WHAT YOU ARE ASKED TO DO =>
Copy exactly the lines of the material below that fall between the line with "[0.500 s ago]" and the line with "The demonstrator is", both of those lines included; pictures stay out.

══ AVAILABLE RECORDS ══

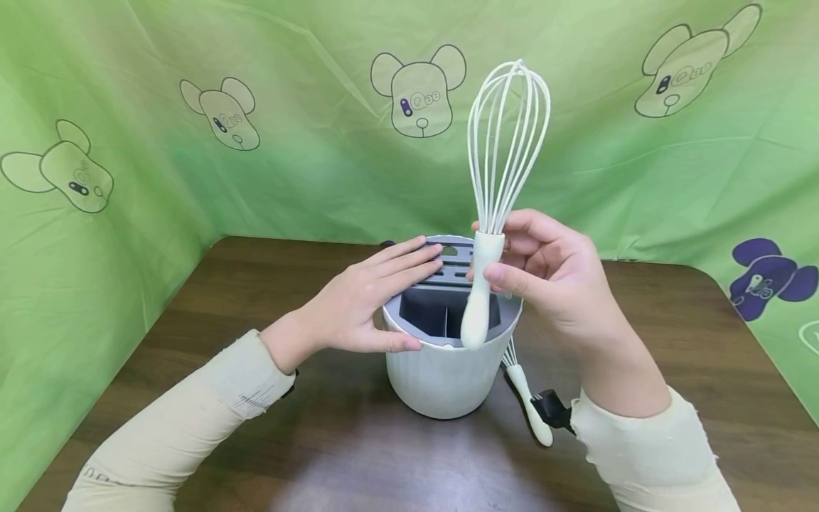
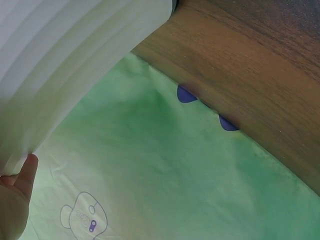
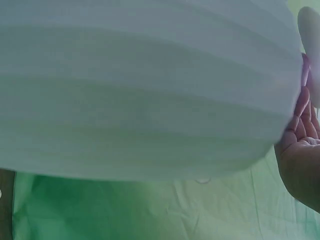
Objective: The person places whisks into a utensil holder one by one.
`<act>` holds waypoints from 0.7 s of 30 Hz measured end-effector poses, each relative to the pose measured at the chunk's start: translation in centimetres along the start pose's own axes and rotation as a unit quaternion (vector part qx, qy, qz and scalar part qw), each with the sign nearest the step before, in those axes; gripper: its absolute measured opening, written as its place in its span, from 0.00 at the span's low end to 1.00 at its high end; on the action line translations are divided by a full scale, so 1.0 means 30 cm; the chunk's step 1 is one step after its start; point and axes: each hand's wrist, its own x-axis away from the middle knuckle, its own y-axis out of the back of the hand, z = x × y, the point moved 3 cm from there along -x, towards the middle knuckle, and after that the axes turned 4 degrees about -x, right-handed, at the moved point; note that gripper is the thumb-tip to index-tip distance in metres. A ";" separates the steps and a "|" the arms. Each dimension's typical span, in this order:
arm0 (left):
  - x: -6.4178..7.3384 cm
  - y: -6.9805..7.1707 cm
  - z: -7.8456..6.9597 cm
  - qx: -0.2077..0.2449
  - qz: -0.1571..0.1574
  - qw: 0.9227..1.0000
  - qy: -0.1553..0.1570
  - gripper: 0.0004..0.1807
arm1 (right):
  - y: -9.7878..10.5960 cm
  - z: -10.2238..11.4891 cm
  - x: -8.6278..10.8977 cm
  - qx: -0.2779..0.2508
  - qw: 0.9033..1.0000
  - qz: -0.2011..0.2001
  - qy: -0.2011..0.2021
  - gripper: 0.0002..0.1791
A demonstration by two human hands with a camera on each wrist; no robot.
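A white utensil holder (image 1: pixel 441 384) with a grey slotted insert (image 1: pixel 456 272) and dark compartments stands upright on the table. My left hand (image 1: pixel 365 302) rests on its left side, fingers straight over the insert and thumb along the front rim. Above the holder's right side, my right hand (image 1: pixel 563 284) pinches a white whisk (image 1: pixel 484 249) by its handle, wires up and tilted slightly right. Both wrist views are largely filled by the holder's ribbed wall (image 2: pixel 65 65); in the right one, the whisk handle (image 3: pixel 311 45) shows at the edge.
Right of the holder, a second white whisk (image 1: pixel 521 384) lies on the brown wooden table (image 1: pixel 307 455), its wire end partly hidden behind the holder. A black wrist mount (image 1: pixel 552 410) overlaps its handle. Green cloth (image 1: pixel 320 178) with printed bear heads surrounds the table.
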 end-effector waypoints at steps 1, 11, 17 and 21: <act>0.001 -0.001 0.001 0.000 0.000 1.000 0.000 0.50 | -0.008 -0.003 -0.004 0.004 1.000 -0.003 0.002 0.21; 0.004 0.002 -0.004 0.000 -0.005 1.000 -0.002 0.51 | -0.054 -0.039 -0.040 0.065 0.997 -0.043 0.006 0.20; -0.001 0.002 -0.002 -0.002 -0.012 1.000 -0.007 0.51 | -0.069 -0.058 -0.044 0.111 0.993 -0.031 0.009 0.22; -0.001 0.004 -0.002 -0.001 -0.021 1.000 -0.010 0.50 | -0.075 -0.067 -0.043 0.133 0.991 -0.021 0.003 0.22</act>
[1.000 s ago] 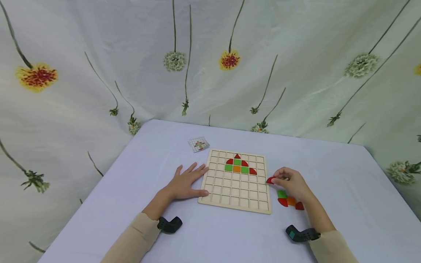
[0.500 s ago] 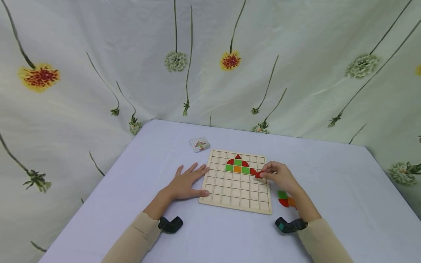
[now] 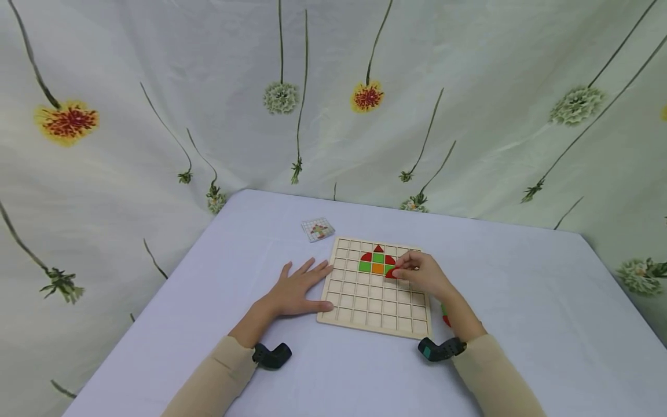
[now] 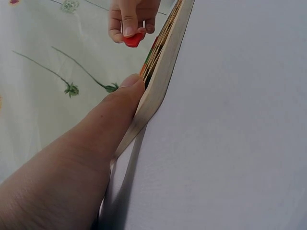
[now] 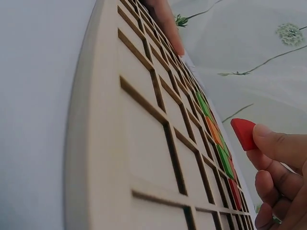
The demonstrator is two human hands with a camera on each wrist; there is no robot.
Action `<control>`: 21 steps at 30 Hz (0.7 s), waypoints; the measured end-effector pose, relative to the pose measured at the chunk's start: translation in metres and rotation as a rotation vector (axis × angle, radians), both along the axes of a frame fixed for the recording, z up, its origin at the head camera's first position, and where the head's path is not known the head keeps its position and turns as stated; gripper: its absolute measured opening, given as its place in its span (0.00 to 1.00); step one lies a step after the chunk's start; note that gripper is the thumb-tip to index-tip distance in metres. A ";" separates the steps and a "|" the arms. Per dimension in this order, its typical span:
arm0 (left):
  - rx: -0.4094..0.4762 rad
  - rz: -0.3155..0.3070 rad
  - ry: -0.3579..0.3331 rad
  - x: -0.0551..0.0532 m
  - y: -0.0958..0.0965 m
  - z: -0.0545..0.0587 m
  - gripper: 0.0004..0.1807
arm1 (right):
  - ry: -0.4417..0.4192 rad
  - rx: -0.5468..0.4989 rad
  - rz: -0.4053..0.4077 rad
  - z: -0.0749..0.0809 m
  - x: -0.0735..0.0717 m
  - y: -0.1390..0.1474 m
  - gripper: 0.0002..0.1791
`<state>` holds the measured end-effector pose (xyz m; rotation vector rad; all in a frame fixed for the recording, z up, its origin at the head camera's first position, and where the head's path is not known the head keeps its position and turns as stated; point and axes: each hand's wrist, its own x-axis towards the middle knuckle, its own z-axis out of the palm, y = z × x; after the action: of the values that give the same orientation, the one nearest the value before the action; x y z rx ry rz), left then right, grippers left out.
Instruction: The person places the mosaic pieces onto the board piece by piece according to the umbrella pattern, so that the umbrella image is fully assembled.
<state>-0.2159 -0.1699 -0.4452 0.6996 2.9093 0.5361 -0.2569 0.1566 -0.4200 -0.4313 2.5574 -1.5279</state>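
Observation:
My right hand [image 3: 424, 275] pinches a red quarter-circle tile [image 5: 243, 134] between thumb and fingers, held over the upper part of the wooden grid board [image 3: 365, 328]. In the right wrist view the tile is raised above the grid. Set in the board's upper cells are a red triangle [image 3: 378, 249], an orange square [image 3: 377, 269], green squares [image 3: 365, 266] and red quarter-circle tiles [image 3: 366, 256]. A further red tile [image 5: 235, 194] in the grid shows in the right wrist view. My left hand [image 3: 294, 292] lies with spread fingers at the board's left edge, its thumb on the rim.
Behind the board's left corner lies a small card [image 3: 318, 230] with a printed coloured grid pattern. Loose tiles [image 3: 446, 317] right of the board are mostly hidden by my right forearm. A white cloth covers the table [image 3: 333, 376]; a flowered curtain [image 3: 323, 133] hangs behind.
My right hand has carried the red quarter-circle tile leftward from beside the board's right edge to over its upper cells. The left hand stays at the board's left edge.

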 end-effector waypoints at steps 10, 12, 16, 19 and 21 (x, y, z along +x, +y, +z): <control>0.022 -0.015 0.001 -0.001 -0.001 -0.001 0.51 | 0.039 0.011 0.041 -0.003 -0.008 -0.018 0.08; 0.022 -0.014 0.004 0.000 -0.001 -0.001 0.51 | 0.040 0.003 0.051 -0.003 -0.009 -0.023 0.08; 0.017 -0.012 0.002 0.000 -0.001 0.000 0.51 | 0.027 -0.006 0.057 -0.003 -0.012 -0.031 0.08; 0.012 -0.009 -0.002 0.000 -0.001 -0.001 0.51 | 0.010 -0.016 0.060 -0.003 -0.014 -0.037 0.07; 0.010 -0.008 -0.003 0.000 -0.001 -0.001 0.51 | 0.006 -0.017 0.065 -0.004 -0.016 -0.040 0.07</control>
<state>-0.2161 -0.1705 -0.4463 0.7102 2.9016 0.5506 -0.2727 0.1161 -0.4239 -0.5166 2.5111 -1.5291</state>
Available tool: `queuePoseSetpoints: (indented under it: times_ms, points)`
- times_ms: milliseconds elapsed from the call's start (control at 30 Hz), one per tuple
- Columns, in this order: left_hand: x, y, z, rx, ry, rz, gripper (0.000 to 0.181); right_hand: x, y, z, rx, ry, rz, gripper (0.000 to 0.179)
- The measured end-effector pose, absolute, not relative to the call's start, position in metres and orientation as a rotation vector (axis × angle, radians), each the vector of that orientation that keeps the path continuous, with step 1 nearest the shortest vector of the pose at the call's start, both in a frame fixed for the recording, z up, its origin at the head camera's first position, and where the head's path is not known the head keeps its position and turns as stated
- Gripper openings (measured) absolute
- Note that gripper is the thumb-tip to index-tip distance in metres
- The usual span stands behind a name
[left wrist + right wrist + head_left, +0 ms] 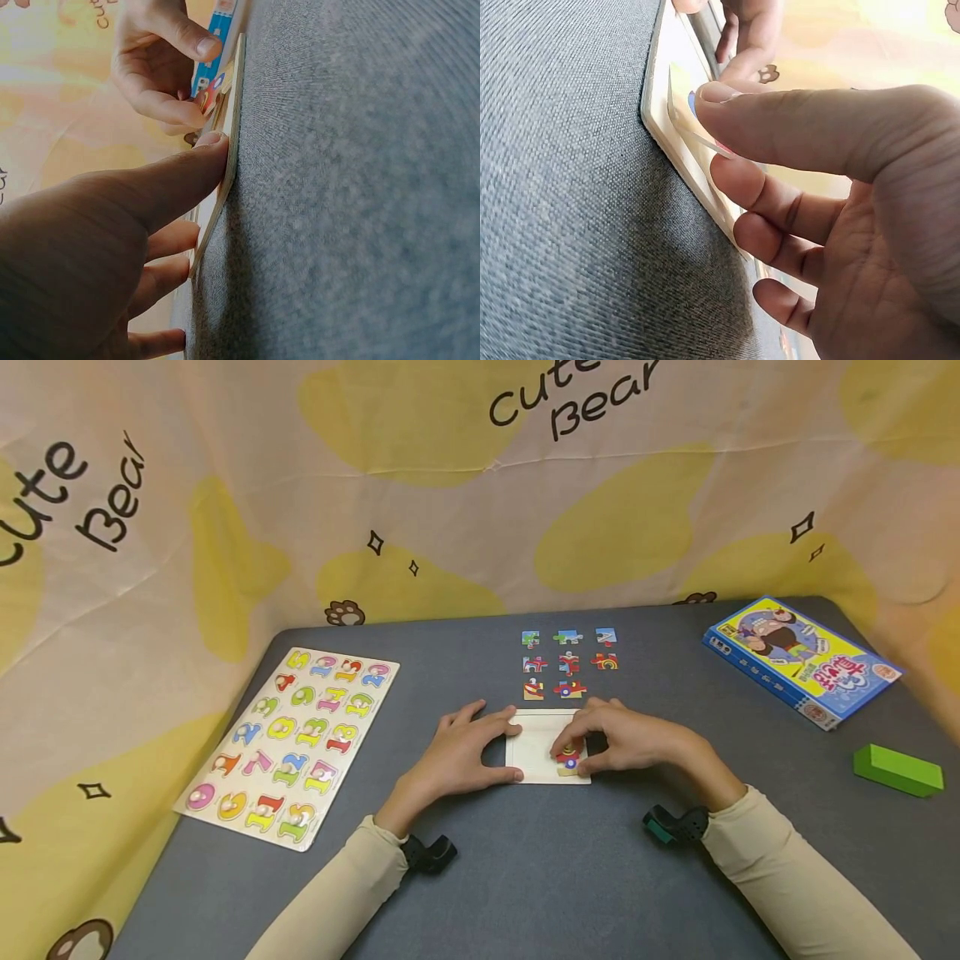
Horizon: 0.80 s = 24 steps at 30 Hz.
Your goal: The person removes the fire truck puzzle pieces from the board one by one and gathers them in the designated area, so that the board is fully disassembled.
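Observation:
A small white puzzle board [534, 727] with a raised rim lies flat on the grey table. The left hand [463, 750] rests at its left side, thumb on the near left corner and fingers spread along the edge. Over the board's near right corner, the right hand [633, 735] pinches a colourful jigsaw piece [567, 760] between thumb and fingers. That piece sits slightly tilted against the board in the right wrist view, partly covered by the thumb [742, 124]. Beyond the board, several loose jigsaw pieces [568, 663] lie in rows.
A number puzzle board [288, 743] lies at the left of the table. On the right are a blue and yellow box [806, 660] and a green block [897, 769]. A printed cloth [450, 527] hangs behind the table.

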State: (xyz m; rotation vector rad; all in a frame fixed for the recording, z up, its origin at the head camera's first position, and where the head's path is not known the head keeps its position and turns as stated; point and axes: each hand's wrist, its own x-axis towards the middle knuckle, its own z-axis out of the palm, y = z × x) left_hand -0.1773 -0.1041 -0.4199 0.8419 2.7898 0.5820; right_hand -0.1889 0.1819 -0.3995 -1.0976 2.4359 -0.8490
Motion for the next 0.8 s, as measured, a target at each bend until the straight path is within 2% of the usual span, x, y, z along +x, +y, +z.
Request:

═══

ANSWER BELOW =>
[0.500 s ago] 
[now] 
[now] 
[now] 
The demonstrator is two human hands with a camera on each wrist; there is no robot.

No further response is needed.